The opinion of the court was delivered by: David G. Larimer United States District Judge
Defendant, Jeffrey T. Swartz ("Swartz"), is charged by indictment in multiple counts with possession and transportation of child pornography and related crimes. I referred all pretrial matters to United States Magistrate Judge Marian W. Payson pursuant to 28 U.S.C. § 636(b). Motions were filed by the defendant, including a motion for a bill of particulars and a motion to suppress evidence obtained as a result of the execution of a search warrant at Swartz's residence, 146 Green Moor Way, Apt. 7, Henrietta, New York.
After hearing from counsel and reviewing material filed relative to the motion, Magistrate Judge Payson issued a Decision and Order/Report and Recommendation (Dkt. #38). Magistrate Judge Payson denied Swartz's request for a bill of particulars and further recommended to this Court that Swartz's motion to suppress also be denied. Objections were filed to the Magistrate Judge's Decision and the Report and Recommendation by Swartz's present counsel.

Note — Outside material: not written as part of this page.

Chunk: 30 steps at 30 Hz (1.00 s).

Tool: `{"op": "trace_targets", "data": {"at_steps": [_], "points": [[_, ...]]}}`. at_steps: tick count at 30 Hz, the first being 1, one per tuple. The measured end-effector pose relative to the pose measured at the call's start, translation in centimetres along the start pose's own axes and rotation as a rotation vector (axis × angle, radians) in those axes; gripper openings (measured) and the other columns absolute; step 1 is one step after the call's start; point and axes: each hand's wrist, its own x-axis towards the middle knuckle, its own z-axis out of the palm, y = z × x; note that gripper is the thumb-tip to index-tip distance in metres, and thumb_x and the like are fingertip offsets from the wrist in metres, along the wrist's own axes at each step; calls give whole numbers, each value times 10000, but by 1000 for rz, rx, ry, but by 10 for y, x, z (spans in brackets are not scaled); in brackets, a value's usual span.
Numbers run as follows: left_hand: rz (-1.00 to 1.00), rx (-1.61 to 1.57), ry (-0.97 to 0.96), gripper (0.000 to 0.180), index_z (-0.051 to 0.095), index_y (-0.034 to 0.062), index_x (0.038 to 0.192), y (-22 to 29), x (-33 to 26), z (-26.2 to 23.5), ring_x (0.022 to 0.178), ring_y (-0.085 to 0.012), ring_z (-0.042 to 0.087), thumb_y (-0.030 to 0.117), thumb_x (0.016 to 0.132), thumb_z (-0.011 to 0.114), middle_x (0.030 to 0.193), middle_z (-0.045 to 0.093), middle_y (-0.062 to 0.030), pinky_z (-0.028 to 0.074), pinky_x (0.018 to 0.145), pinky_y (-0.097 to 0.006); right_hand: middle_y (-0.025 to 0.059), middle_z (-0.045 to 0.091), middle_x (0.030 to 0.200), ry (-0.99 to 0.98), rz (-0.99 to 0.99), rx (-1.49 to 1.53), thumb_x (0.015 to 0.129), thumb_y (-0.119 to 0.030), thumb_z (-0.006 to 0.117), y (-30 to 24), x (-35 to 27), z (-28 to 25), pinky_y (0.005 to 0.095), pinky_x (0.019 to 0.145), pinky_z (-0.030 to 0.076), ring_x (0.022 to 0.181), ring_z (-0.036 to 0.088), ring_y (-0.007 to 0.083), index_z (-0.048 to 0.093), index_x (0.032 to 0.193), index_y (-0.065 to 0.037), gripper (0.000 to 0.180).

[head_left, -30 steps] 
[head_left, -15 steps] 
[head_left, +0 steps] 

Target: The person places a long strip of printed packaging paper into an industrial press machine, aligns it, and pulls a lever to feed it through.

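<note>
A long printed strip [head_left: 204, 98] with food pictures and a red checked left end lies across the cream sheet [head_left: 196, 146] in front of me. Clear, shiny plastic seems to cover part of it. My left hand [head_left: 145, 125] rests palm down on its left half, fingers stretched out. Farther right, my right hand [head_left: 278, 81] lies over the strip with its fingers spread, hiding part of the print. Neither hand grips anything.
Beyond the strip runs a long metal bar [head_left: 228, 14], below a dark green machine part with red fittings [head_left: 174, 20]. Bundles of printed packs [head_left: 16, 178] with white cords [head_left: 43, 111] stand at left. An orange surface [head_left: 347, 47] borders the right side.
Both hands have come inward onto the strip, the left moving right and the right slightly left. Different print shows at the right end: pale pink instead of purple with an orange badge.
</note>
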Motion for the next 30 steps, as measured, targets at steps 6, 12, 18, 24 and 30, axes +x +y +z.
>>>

The Government replied to those objections.
I. Request for a Bill of Particulars
Swartz appeals from Magistrate Judge Payson's decision denying his request for a bill of particulars. The test for this Court in its appellate function is whether the Magistrate Judge's decision was clearly erroneous. I find no such error. Based on the nature of the indictment, the voluntary discovery and the matters referenced by Magistrate Judge Payson, Swartz has more than sufficient evidence to understand the nature of the charges and prepare a defense. Magistrate Judge Payson's decision is therefore affirmed.
Swartz claims that the items seized from his apartment on June 15, 2006, should not have been seized because there was no probable cause to support issuance of the warrant. Magistrate Judge Payson, who issued the warrant, initially determined otherwise. I agree.
Magistrate Judge Payson set forth in some detail the facts as set forth in the affidavit submitted as part of the application for the search warrant. Magistrate Judge Payson describes the activity of Special Agent Steven Forrest. That affidavit, and Magistrate Judge Payson's decision, sets forth with great particularity how Agent Forrest and Special Agent Timothy R. Weir determined that the person using AOL screen name "JHawk184" was determined to be Swartz. Several subpoenas were served during the course of the investigation on America On Line, Level 3 Communications, and Frontier Communications to establish the computer link, the telephone and the residence containing the computer at issue. Certainly, the conversations reported in the "chat room" from the individual using the JHawk184 moniker were explicit and detailed concerning the desire for child pornography. In addition, that subject responded to inquiries and transported various items that appeared to constitute child pornography.
I agree with Magistrate Judge Payson's assessment that probable cause certainly existed for issuance of the warrant for search of the residence and for the computer. Furthermore, I agree with Magistrate Judge Payson that no hearing need be held as requested under authority of Franks v. Delaware, 438 U.S. 154 (1978). In addition, I believe that the executing officers relied in good faith on the Magistrate Judge's warrant and, therefore, under principles established in United States v. Leon, 468 U.S. 897 (1984), the exclusionary rule should not be applied when the officer relied in good faith on that warrant. For all these reasons, therefore, I agree with Magistrate Judge Payson that Swartz's motion to suppress should be denied in its entirety.
Magistrate Judge Marian W. Payson's Decision and Order (Dkt. #38) denying defendant's request for a bill of particulars is affirmed.
Magistrate Judge Payson's Report and Recommendation, also filed as Dkt. #38, is accepted and adopted in its entirety. Defendant's motion to suppress tangible evidence obtained from execution of the search warrant on June 15, 2006, is in all respects denied.